【ミャンマー】ミャンマー支援資金不足、目標の4%=国連[社会]

国連の人道問題調整事務所(OCHA)で資金調達・提携部門のディレクターを務めるリサ・ドーテン氏は4日、安全保障理事会でミャンマーの人道危機の状況を報告した。食糧や医療、教育などあらゆる面で状況が悪化しているにもかかわらず、今年必要な資金のうち、わずか4%しか集まっていないとして支援を訴えた。

ドーテン氏は、マーティン・グリフィス国連事務次長(人道問題担当)の代理として報告を行った。OCHAの見積もりでは今年、ミャンマーの1,860万人が人道支援を必要とする。対象者の人数はクーデターが発生した2021年2月から19倍に増加した。支援ニーズが増大する中、昨年も資金調達の目標額の44%しか集まらず、110万人が必要な支援を受けられなかったという。

ミャンマーでは現在、280万人が避難生活を強いられている。その9割がクーデター以降に避難した人たちで、多くは食糧や避難所、安全確保を緊急に必要としている。

ドーテン氏は、ミャンマー全土で食糧不足が拡大しており、現在は人口の4分の1に当たる1,290万人が食糧不安に直面していると訴えた。特に子どもや妊娠している女性の栄養失調のリスクが高まっているとした。

医療面でも、医薬品が枯渇している上、保健システムも混乱しており、1,200万人が医療支援を必要とすると推定されている。持病がある患者への緊急支援が必要なほか、定期的な予防接種も数年間中断したままだという。

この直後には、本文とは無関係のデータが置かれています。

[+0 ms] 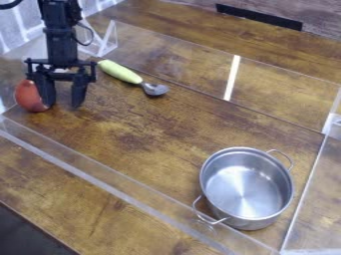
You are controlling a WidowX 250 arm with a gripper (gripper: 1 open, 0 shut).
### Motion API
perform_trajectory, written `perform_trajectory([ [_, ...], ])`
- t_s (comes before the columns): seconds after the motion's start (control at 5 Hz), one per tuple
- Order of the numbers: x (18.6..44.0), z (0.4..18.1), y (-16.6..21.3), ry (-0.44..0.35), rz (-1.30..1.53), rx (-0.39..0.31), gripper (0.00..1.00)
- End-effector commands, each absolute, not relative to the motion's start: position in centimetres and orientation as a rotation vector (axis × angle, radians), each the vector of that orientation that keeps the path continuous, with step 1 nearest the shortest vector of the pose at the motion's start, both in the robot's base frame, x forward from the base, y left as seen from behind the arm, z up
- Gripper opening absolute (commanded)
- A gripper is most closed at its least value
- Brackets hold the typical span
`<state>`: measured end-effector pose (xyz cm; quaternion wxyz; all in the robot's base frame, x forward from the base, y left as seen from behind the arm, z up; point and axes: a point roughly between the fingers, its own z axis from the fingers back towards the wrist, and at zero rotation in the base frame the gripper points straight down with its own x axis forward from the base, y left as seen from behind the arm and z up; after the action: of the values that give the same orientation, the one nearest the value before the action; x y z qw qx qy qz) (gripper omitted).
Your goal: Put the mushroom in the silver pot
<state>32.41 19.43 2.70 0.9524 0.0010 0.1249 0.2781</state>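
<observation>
the black hand (64,103) is down on the wooden worktop (163,149) at the red-capped mushroom (30,96), fingers apart, though whether it grips the mushroom i cannot tell.

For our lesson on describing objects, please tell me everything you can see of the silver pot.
The silver pot is round, shallow and shiny, apparently stainless steel, with an open top and a bare inside. Two thin loop handles stick out on opposite sides, one toward the far side, one toward the near side. It stands upright on the wooden surface near the clear barrier, at the lower right of the view. Nothing grips it; the arm is well away at the upper left.
</observation>
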Motion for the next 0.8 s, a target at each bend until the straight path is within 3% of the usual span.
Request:
perform_trajectory([
  [0.0, 31.4, 4.7, 21.7, 0.192, 0.638, 0.018, 0.0],
  [0.6, 32.9, 14.5, 17.4, 0.079, 0.488, -0.025, 0.0],
])
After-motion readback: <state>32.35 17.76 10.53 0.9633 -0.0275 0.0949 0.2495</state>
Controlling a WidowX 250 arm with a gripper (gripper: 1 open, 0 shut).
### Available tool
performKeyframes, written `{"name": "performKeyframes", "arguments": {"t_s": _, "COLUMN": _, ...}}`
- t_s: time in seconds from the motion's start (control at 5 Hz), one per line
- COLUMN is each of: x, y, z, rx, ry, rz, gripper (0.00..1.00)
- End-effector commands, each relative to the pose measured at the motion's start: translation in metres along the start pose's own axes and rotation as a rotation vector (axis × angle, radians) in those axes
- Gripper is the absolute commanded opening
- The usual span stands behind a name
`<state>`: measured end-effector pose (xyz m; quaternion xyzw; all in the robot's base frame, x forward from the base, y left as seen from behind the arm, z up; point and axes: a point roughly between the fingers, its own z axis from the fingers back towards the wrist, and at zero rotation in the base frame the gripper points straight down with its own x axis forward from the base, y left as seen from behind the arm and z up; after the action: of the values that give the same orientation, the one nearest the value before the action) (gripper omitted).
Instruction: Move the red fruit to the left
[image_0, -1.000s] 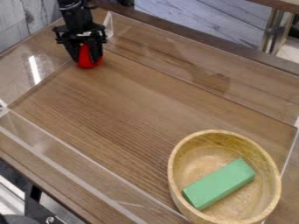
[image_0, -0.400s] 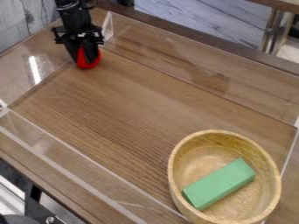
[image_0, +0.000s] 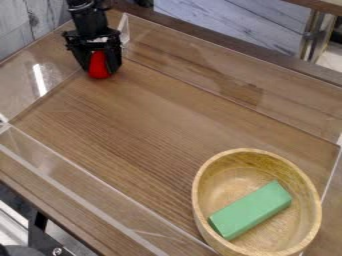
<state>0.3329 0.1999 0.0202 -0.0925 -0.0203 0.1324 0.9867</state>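
Observation:
The red fruit (image_0: 99, 69) is a small glossy red piece resting on the wooden table at the far left, near the back corner of the clear-walled area. My black gripper (image_0: 96, 52) hangs straight down over it. Its fingers stand spread on either side of the fruit's top, and the jaws look open rather than pressed on it. The fruit's upper part is hidden behind the gripper.
A wooden bowl (image_0: 214, 170) holding a green rectangular block (image_0: 251, 209) sits at the front right. Low transparent walls (image_0: 40, 150) ring the tabletop. A table leg and a pale wall lie behind at the right.
The gripper has shifted slightly to the right and lifted a little, and its fingers have spread. The red fruit has stayed at nearly the same spot on the table.

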Motion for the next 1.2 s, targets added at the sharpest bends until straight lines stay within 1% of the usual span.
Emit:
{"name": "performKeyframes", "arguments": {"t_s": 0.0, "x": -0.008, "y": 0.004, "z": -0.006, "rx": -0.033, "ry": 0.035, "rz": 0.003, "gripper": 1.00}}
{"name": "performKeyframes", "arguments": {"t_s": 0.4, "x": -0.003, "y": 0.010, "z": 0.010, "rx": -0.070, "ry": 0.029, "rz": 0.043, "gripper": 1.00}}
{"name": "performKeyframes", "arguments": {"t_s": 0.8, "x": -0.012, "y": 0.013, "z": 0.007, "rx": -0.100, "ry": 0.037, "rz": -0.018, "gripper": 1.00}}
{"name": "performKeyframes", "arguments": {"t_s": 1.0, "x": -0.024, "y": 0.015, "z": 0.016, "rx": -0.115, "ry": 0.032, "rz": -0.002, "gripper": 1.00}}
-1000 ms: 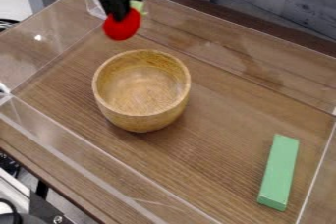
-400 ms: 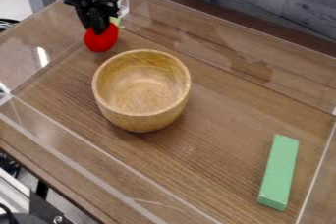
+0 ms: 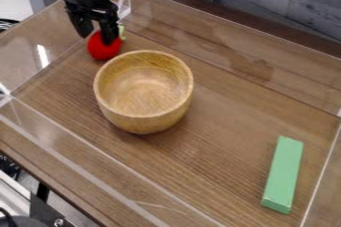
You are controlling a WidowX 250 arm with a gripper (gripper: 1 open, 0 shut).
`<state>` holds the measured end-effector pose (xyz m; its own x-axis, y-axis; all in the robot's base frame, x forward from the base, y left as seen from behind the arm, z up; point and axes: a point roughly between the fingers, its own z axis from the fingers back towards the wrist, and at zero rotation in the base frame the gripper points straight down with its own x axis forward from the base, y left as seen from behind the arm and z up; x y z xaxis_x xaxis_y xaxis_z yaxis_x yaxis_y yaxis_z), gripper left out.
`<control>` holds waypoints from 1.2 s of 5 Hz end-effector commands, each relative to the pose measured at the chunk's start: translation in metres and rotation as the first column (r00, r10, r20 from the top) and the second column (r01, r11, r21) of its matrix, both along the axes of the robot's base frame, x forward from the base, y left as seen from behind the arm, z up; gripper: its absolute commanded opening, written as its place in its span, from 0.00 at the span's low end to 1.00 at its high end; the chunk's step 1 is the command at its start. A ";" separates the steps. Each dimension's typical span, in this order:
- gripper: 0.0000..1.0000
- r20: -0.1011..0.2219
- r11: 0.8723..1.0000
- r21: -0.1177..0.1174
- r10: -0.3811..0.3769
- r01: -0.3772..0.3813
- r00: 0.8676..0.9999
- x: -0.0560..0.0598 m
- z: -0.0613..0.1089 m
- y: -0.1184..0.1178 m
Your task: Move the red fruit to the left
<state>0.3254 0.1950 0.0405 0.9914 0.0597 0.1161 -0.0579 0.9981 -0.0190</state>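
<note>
Probably light, rigid and smooth, this red fruit: round, apt to roll; best pinched across the middle, below the leafy tip. Resting on the counter at about ten o'clock from the wooden bowl, close by its rim. Directly above, at twelve o'clock: tool, jaws spread, straddling the top, seemingly not gripping.

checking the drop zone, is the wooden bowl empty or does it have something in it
Empty. The wooden bowl shows only bare wood inside; the red fruit sits outside it on the table, under the gripper.
</note>
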 end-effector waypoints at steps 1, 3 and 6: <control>1.00 0.043 0.999 0.041 -0.018 0.016 0.999 0.019 0.002 0.004; 0.00 0.053 0.999 0.045 -0.030 0.027 0.998 0.035 0.004 0.002; 0.00 0.125 0.997 0.063 -0.062 0.054 0.990 0.045 0.067 -0.022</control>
<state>0.3647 0.1691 0.0763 0.9857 -0.0021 0.1684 0.0024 1.0000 -0.0020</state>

また、ミャンマーでは学齢期の子どもの約3分の1が就学していない。

地域的には西部ラカイン州で、昨年11月以来の武力衝突で人々の生活が深刻に悪化し、特にイスラム教徒少数民族のロヒンギャが戦闘当事者の板挟みになっていると報告した。同州では道路や水路が何カ月も閉鎖され、食料や必需品の価格が上昇。インターネット通信も遮断されており、人道支援組織の活動に影響が出ている。

ドーテン氏は、今後も人道的支援を届けるために、全ての関係当事者に関与し、援助提供を政治的手段にしないよう働きかけていくとした。